На другой же день после отъезда Силинса Шумахер собрал Конференцию. И прежде всего лучившийся добротой и вниманием асессор Теплов объявил о желательности поддержать предложение профессора Михайлы Васильевича Ломоносова об организации Московского уни­верситета. Предложение это было сразу же принято единогласно, и Теплов сказал, что он незамедлительно сообщит о том графу Шувалову, дабы тот предпринял необходимые шаги. Ломоносов сидел и думал, как просто решаются иногда дела, казавшиеся неразрешимыми: цыкнуть надо на мерзавцев, показать им палку, поставить на место. И дело пойдёт.

Вторым вопросом Конференция рассмотрела предложение, и не кого иного, как Шумахера, о том, чтобы за беспрерывное умаление заслуг русского народа, в также искажение его истории разжаловать академика Миллера из профессоров в адъюнкты. И соответственно уменьшить жалованье. Слушал это Ломоносов и ушам своим не верил. Столько спорили, дрались, столько нервов истрепали, и на тебе — как будто и не было ничего. Пошли на попятный, все признали, и виновный наказан. Невероятно! Но всё было так. Конференция проголосовала, записала то в протокол и постановила: внести соответственное ходатайство в Сенат. А Миллер сидел и не протестовал вовсе, как будто его милостью одаривали.

Дивился Ломоносов, не зная того, как рад, как доволен Шумахер, что вывернулся из страшной западни, в которую сам же и залез. Какую работу провёл среди своих, чтобы их успокоить, чтобы убедить, сколь малую, ничтожную цену колония чужестранцев платит за свои многолетние воровство и прегрешения.
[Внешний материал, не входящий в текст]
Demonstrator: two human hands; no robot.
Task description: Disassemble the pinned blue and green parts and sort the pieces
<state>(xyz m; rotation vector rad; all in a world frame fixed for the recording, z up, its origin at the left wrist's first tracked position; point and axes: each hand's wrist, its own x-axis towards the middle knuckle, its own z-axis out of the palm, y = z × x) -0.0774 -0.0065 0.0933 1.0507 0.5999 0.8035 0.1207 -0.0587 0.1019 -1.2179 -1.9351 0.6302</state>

Но не верил Ломоносов в их долгое смирение и потому немного спустя подал президенту Разумовскому памятную записку, в которой предлагал число русских и число чужеземцев в Российской академии хотя бы уравнять. Но уж этому-то его предло­жению предстояло на долгие времена остаться лишь благим пожеланием.

А весна уже кончилась. ...И Ломоносов торопился жить, спешил работать, думать, сочинять.